10. Is your file sharp? I keep a big mug of new files at the exact same spot on my workbench next to where I put my coffee mug. I sleep standing up and sharpen my chains that way but every know and then when I go to reach for the coffee I get a sharp file up the nose which is a really bad wake up call!:chainsawguy:-Kevin


----------



## SINGLE-JACK (Oct 8, 2009)

Slvrmple72 said:


> To add to what the others have said I strongly recommend you break in a new chain properly by lightly touching it into the ground at high RPM prior to cutting any wood with it. This light coating of dust will help protect it ....
> 
> I just cannot do it. I will feel too guilty if taken seriously.
> 
> ...



:agree2:
Rakers are often overlooked. Every Stihl (and others, too) file kit comes with a raker file and guage. Every stroke with the round file will lower the cutting edge slightly. The raker needs to be lowered the same amount or the chain will cut less wood. Use the flat file after you use the round file, check the rakers EVERYTIME you sharpen.

* " ... sharp file up the nose ... "
OUCH!!! I'd have to move my coffee cup!!!*


----------



## arbor pro (Oct 8, 2009)

I guess I've never hand filed a chain simply because I don't have time in the field to do so. It's quicker for me to swap the dull chain for a sharp one and throw the dull chain on the pile for sharpening.

I have about 80 chains of various sizes that I sharpen with a Stihl grinder during the slow winter season to keep me in supply all summer long. If I wear out chains during the summer or run out of sharp chains, I just go buy a few more.

A grinder may not result in the sharpest chains as compared to hand filing but I can grind 80 chains (both teeth and rakers) ranging in size from 14"-32" in about 6 hours. This method works for me.

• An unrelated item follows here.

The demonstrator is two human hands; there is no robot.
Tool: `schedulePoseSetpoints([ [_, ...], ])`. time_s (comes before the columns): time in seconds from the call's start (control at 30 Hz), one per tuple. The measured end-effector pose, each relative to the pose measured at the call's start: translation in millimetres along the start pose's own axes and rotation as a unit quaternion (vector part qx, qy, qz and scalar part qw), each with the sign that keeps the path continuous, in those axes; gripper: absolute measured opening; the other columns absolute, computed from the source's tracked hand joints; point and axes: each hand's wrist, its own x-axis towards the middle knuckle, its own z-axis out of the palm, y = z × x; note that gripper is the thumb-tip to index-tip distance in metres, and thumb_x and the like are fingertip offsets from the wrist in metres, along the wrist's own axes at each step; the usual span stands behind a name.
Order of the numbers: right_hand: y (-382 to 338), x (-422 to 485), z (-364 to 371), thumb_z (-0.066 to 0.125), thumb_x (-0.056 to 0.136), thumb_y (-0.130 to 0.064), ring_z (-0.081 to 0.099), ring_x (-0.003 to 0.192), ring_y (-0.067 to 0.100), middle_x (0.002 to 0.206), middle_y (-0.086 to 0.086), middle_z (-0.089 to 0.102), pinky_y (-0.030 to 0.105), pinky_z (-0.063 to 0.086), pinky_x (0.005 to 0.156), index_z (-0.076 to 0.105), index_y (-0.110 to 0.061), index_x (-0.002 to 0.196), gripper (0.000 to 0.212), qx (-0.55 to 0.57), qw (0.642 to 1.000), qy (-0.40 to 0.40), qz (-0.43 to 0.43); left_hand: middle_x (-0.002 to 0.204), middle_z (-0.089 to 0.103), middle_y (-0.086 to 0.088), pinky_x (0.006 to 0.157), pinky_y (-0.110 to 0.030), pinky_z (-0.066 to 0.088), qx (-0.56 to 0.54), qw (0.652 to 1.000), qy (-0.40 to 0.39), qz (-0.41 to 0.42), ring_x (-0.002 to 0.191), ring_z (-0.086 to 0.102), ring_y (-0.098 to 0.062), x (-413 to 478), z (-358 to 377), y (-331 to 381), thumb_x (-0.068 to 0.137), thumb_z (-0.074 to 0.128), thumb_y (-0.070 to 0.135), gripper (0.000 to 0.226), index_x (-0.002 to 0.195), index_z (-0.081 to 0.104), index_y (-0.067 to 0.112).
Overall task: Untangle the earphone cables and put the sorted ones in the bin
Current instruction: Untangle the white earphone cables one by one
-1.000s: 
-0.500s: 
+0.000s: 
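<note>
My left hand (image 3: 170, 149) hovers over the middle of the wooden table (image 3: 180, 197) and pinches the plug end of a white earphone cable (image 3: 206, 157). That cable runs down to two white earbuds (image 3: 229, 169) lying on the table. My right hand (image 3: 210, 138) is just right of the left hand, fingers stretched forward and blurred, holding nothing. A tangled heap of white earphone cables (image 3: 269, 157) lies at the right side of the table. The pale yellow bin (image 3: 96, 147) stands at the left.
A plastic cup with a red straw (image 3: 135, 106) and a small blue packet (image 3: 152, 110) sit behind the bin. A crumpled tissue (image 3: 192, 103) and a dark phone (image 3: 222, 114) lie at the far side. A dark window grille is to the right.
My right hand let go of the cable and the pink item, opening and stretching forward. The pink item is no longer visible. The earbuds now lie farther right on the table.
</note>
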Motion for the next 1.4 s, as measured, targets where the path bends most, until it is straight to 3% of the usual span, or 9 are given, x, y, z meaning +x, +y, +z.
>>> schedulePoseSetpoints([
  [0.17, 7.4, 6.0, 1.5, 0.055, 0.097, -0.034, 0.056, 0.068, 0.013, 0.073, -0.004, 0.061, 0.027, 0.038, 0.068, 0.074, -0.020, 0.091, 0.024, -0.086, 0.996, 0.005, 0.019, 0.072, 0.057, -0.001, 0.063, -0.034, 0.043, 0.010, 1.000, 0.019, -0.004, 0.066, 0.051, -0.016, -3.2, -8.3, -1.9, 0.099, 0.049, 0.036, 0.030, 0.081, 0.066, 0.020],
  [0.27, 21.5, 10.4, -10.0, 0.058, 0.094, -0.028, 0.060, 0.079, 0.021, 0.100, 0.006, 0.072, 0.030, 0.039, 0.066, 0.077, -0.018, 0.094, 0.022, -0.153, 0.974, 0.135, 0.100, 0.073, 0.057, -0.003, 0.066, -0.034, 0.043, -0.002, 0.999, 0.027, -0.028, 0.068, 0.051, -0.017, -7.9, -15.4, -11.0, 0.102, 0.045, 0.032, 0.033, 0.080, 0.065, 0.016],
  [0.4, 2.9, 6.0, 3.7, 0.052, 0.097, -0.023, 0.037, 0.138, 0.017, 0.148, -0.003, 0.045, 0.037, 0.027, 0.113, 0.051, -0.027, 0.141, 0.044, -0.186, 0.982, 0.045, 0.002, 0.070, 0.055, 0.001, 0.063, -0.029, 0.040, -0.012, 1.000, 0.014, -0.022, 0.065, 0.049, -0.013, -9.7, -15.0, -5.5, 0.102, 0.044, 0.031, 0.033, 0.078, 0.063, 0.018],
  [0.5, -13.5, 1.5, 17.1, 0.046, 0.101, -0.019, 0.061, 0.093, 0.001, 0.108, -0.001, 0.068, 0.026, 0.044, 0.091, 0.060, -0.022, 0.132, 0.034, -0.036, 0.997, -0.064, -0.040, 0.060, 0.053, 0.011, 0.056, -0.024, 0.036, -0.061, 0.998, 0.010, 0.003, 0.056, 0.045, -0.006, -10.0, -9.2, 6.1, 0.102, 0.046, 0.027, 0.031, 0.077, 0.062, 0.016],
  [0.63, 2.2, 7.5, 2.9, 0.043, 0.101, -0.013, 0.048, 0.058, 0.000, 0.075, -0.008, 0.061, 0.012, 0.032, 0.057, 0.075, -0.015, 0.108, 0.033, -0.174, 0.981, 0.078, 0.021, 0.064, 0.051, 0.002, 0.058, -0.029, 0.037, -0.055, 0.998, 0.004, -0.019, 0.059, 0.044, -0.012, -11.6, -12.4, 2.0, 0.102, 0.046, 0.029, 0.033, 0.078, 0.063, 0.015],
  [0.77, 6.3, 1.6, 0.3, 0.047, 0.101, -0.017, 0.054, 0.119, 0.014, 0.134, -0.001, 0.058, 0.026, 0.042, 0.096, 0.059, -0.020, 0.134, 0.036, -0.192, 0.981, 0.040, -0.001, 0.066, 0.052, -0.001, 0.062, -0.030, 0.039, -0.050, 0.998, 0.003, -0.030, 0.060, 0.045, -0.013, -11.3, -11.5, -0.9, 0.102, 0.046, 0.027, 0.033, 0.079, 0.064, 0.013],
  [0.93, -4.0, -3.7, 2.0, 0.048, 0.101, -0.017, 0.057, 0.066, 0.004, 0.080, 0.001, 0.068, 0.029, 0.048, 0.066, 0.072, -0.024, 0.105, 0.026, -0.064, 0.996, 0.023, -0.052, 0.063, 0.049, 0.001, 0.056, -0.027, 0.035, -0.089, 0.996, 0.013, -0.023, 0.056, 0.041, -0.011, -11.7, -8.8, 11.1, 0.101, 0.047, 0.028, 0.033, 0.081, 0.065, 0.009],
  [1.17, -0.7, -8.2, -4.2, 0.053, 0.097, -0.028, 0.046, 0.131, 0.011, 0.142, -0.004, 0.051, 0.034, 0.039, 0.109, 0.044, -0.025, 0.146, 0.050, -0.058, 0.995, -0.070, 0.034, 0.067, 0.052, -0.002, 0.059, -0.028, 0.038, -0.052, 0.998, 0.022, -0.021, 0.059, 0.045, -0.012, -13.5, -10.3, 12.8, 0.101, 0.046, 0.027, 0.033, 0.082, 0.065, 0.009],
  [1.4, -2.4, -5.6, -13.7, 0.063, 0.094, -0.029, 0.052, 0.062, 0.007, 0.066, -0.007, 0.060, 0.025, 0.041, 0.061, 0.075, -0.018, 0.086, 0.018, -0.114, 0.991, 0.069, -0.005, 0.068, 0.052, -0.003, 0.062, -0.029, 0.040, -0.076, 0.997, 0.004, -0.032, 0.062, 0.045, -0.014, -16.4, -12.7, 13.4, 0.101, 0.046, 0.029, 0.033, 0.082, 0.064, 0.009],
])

The $500 Stihl grinder I use more than pays for itself with a single sharpening of 80 chains. There's a bit of a learning curve to do it right and to keep from overheating smaller chains and taking the temper out of them (been there and done that) but, I am now able to get them pretty sharp with the grinder.


----------



## B_Turner (Oct 8, 2009)

arbor pro said:


> I guess I've never hand filed a chain simply because I don't have time in the field to do so. It's quicker for me to swap the dull chain for a sharp one and throw the dull chain on the pile for sharpening.
> 
> I have about 80 chains of various sizes that I sharpen with a Stihl grinder during the slow winter season to keep me in supply all summer long. If I wear out chains during the summer or run out of sharp chains, I just go buy a few more.
> 
> ...



I rarely hand file either. I have many loops of each bar size and I find it much productive to swap in a fresh and very sharp chain. I seldom see someone in the field take the time to do a really good job to file, as generally there is much time pressure for them to hurry up.

Also I feel if done correctly, grinding does not need to waste very much cutter, although admittedly that is not the norm in a shop who generally have young monkeys in the back do the sharpening.

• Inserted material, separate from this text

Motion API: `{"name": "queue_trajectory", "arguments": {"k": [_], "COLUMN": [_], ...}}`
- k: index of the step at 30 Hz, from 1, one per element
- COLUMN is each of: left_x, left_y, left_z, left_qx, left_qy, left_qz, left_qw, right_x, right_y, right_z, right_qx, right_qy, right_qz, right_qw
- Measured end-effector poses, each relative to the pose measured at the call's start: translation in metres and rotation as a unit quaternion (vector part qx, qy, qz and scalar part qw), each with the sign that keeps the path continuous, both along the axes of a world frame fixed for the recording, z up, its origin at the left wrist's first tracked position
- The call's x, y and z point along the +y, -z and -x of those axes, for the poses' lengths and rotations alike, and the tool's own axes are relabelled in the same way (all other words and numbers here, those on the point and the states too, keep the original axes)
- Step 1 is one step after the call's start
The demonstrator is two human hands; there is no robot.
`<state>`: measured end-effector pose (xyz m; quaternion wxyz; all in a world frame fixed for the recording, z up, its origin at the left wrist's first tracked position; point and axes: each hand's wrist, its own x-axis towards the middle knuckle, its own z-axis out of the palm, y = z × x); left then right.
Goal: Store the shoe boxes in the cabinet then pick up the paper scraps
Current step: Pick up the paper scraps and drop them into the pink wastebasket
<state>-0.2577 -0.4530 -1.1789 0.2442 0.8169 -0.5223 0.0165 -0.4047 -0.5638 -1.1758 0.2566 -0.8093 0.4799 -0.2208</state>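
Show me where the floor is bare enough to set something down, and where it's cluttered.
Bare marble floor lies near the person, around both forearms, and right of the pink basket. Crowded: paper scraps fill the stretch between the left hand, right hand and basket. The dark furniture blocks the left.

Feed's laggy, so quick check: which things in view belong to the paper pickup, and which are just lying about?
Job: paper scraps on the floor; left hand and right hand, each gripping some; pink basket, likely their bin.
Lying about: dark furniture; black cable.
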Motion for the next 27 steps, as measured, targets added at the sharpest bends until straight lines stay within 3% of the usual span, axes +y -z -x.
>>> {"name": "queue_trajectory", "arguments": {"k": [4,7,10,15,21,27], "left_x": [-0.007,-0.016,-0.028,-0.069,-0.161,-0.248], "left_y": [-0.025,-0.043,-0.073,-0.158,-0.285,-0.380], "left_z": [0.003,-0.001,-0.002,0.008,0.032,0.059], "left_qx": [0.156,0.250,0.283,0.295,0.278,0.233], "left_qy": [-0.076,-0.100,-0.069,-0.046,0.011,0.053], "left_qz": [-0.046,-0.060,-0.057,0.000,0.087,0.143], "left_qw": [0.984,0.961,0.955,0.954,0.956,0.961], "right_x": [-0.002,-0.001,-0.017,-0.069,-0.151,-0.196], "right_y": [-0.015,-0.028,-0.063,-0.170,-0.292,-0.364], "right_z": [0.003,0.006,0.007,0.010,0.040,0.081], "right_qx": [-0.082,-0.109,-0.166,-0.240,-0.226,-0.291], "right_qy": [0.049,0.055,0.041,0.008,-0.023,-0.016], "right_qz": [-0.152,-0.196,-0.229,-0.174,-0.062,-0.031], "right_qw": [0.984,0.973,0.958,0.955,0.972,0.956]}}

Depends a little on your grinder, and I am lucky enough to have a 510 and a PS. Ahhh, fresh square off the grinder in the morning...


----------



## wood4heat (Oct 8, 2009)

Hand filing isn't all that difficult. Watched my dad file a couple teeth with one of those cheap wood handled guides and that was all it took. I touch my chains up often and "try" to keep them out of the dirt and they cut great. I can usually get a days worth of cutting out of a chain but will touch them up in the field if I feel like they need it. Probably not practical for professionals to stop & sharpen but for a casual wood scrounge like me it works.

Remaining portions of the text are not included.